** TASK REQUIREMENTS **
Go over the lines below, and when one contains the word "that", copy it.

** DATASET EXCERPT **
- Opening Delimiter -

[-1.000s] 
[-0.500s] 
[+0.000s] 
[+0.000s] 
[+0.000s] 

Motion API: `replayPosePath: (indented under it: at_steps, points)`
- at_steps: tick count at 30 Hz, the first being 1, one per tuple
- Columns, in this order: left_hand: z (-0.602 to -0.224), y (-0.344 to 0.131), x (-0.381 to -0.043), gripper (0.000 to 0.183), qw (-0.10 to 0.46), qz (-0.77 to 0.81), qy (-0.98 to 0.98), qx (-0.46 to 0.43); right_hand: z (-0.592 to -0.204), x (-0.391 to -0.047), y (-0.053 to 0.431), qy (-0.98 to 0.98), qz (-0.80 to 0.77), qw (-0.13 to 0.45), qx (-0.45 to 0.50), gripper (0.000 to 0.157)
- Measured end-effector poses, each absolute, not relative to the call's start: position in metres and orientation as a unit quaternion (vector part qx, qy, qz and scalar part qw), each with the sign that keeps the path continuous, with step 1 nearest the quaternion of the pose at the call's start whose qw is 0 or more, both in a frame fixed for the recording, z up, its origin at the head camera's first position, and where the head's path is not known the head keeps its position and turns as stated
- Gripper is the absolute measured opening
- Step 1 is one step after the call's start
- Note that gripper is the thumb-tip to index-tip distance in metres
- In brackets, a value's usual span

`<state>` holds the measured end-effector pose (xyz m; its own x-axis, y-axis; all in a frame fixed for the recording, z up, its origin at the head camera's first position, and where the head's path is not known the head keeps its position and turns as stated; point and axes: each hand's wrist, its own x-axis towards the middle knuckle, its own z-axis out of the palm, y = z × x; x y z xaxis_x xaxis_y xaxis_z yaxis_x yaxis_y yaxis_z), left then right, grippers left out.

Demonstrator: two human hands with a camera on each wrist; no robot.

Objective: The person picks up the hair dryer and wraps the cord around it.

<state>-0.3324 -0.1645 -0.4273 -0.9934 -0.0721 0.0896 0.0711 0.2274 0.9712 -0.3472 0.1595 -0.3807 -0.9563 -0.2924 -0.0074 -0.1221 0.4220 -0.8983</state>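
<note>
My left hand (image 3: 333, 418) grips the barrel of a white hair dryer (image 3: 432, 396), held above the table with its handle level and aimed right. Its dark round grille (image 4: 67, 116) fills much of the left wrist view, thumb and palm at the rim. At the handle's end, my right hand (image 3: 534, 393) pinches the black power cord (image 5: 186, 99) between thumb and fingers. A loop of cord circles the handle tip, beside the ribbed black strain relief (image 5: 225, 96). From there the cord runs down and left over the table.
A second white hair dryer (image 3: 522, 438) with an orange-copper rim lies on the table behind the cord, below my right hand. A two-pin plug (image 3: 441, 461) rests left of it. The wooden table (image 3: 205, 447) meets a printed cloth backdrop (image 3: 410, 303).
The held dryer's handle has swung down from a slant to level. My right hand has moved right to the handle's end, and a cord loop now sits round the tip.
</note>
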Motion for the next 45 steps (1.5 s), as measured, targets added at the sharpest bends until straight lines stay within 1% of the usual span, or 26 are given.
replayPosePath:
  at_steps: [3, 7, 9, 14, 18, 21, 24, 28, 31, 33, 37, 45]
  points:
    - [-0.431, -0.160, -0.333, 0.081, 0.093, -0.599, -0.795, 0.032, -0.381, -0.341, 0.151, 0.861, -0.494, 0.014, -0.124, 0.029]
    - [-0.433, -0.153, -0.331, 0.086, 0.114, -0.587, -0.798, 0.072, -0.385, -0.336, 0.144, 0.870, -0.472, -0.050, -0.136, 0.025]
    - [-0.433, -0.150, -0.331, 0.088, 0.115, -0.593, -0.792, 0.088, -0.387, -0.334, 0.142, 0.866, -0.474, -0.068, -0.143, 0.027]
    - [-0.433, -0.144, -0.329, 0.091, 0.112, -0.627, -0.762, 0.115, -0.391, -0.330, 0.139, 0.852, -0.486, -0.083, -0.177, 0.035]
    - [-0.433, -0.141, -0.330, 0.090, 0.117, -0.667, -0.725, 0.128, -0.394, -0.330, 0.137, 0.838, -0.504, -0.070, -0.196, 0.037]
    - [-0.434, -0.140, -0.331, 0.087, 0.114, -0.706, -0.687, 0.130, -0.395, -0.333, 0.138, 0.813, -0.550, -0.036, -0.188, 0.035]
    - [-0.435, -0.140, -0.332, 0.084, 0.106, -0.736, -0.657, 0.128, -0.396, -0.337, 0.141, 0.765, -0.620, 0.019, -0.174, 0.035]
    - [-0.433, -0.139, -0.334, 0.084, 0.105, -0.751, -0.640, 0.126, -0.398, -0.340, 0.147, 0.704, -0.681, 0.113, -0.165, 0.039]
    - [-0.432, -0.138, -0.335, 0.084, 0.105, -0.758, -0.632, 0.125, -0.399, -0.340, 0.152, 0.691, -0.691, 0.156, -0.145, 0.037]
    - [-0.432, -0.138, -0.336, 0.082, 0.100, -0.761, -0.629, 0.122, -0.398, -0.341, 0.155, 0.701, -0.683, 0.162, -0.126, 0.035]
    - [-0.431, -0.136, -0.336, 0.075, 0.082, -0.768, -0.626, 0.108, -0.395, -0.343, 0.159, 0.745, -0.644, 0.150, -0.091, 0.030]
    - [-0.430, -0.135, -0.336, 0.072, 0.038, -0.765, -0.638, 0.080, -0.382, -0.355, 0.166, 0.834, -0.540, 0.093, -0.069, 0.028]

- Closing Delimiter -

** RESPONSE BELOW **
- Measured end-effector poses, each absolute, not relative to the call's start: position in metres and orientation as a unit quaternion (vector part qx, qy, qz and scalar part qw), each with the sign that keeps the path continuous, with step 1 nearest the quaternion of the pose at the call's start whose qw is 0 or more, both in a frame fixed for the recording, z up, its origin at the head camera's first position, and where the head's path is not known the head keeps its position and turns as stated
- Note that gripper is the thumb-tip to index-tip distance in metres

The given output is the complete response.